[Saved data entries]

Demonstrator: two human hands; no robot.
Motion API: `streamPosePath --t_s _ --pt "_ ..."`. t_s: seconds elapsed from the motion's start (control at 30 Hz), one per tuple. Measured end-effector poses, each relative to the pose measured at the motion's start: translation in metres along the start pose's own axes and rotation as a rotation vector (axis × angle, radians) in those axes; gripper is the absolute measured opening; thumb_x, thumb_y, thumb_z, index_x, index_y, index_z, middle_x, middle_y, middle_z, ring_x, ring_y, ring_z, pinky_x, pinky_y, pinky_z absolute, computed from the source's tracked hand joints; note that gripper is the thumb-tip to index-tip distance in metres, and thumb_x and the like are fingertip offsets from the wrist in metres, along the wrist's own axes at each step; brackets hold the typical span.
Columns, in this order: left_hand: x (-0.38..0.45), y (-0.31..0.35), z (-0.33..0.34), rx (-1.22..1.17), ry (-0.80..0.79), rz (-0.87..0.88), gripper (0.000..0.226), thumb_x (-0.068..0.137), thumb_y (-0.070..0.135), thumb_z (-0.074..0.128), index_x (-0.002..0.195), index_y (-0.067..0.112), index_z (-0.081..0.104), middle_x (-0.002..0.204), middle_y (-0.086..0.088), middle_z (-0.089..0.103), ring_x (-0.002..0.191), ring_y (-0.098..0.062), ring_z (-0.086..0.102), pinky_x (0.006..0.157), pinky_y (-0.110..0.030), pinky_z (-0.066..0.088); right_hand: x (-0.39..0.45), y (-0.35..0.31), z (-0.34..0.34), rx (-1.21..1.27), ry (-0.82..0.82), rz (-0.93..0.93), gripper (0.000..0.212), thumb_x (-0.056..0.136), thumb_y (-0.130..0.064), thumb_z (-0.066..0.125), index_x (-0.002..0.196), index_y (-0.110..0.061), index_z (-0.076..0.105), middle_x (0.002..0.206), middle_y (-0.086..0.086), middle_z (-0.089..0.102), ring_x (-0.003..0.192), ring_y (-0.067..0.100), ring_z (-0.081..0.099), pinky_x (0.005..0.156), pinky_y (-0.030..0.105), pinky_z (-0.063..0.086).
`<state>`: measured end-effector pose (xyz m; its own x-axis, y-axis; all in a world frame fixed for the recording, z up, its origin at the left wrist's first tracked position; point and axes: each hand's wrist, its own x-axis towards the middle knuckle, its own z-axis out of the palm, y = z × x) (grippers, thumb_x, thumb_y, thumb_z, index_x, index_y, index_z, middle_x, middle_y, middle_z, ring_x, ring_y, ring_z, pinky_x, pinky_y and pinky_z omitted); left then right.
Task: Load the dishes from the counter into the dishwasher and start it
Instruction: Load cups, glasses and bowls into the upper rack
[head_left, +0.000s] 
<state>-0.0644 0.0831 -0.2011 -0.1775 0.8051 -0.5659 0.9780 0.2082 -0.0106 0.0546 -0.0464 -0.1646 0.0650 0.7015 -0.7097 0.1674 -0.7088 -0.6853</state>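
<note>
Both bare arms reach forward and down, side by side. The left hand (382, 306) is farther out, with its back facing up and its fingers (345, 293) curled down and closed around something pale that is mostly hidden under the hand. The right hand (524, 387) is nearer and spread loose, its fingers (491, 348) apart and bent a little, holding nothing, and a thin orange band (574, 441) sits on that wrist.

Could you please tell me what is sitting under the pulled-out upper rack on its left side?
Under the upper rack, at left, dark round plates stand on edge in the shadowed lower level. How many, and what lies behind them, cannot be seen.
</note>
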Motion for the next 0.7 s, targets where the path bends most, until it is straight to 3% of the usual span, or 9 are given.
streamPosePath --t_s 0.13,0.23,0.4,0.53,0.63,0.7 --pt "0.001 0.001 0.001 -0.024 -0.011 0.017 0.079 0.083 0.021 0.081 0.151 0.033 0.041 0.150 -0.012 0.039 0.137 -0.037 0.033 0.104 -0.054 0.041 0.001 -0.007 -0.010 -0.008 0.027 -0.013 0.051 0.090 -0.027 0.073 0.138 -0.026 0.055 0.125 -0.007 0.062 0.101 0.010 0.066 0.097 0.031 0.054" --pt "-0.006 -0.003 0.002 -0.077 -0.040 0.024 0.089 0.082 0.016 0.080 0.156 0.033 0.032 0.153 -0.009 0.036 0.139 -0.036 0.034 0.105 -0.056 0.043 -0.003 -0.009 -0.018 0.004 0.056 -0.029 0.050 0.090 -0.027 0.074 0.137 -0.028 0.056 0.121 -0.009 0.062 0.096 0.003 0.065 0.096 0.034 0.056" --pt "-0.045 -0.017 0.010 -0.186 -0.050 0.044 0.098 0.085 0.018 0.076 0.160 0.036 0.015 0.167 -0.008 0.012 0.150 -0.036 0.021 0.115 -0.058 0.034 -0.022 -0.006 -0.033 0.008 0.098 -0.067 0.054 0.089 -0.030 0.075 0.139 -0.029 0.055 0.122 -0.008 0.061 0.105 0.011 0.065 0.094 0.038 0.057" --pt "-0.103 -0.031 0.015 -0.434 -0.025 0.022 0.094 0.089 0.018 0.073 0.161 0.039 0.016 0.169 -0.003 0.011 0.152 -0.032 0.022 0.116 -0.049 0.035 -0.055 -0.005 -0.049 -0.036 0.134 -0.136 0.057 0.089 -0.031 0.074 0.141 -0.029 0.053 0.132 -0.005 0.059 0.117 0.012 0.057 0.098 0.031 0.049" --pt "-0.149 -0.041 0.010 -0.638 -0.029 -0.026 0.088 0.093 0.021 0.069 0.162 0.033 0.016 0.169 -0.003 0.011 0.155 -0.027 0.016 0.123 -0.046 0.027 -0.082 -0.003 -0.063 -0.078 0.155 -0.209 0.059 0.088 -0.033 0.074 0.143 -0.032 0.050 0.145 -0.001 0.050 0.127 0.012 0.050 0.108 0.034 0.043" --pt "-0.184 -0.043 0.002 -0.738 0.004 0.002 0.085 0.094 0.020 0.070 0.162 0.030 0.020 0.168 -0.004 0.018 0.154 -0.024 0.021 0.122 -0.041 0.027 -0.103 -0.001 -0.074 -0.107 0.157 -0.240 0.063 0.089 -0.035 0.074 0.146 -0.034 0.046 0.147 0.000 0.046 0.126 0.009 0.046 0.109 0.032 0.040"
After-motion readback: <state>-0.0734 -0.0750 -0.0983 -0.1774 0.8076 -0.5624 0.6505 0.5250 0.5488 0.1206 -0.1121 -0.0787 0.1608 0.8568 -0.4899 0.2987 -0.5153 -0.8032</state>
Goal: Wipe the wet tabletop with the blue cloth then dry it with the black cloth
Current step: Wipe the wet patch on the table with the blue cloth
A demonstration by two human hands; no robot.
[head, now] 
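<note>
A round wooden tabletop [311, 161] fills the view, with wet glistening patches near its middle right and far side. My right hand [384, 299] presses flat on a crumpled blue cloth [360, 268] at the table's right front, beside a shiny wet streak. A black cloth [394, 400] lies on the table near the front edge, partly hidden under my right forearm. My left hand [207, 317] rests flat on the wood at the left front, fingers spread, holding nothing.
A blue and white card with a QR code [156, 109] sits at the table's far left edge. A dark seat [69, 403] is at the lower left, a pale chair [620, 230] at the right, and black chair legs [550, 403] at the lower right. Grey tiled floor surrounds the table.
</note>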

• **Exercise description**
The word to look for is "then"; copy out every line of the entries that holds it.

• **Solution below**
`<state>`: measured end-effector pose (xyz m; its own x-axis, y-axis; all in a world frame fixed for the recording, z up, its origin at the left wrist's first tracked position; point and axes: each hand's wrist, its own x-axis towards the middle knuckle, its own z-axis out of the palm, y = z × x) (grippers, thumb_x, thumb_y, thumb_z, index_x, index_y, index_z, middle_x, middle_y, middle_z, ring_x, ring_y, ring_z, pinky_x, pinky_y and pinky_z omitted); left then right.
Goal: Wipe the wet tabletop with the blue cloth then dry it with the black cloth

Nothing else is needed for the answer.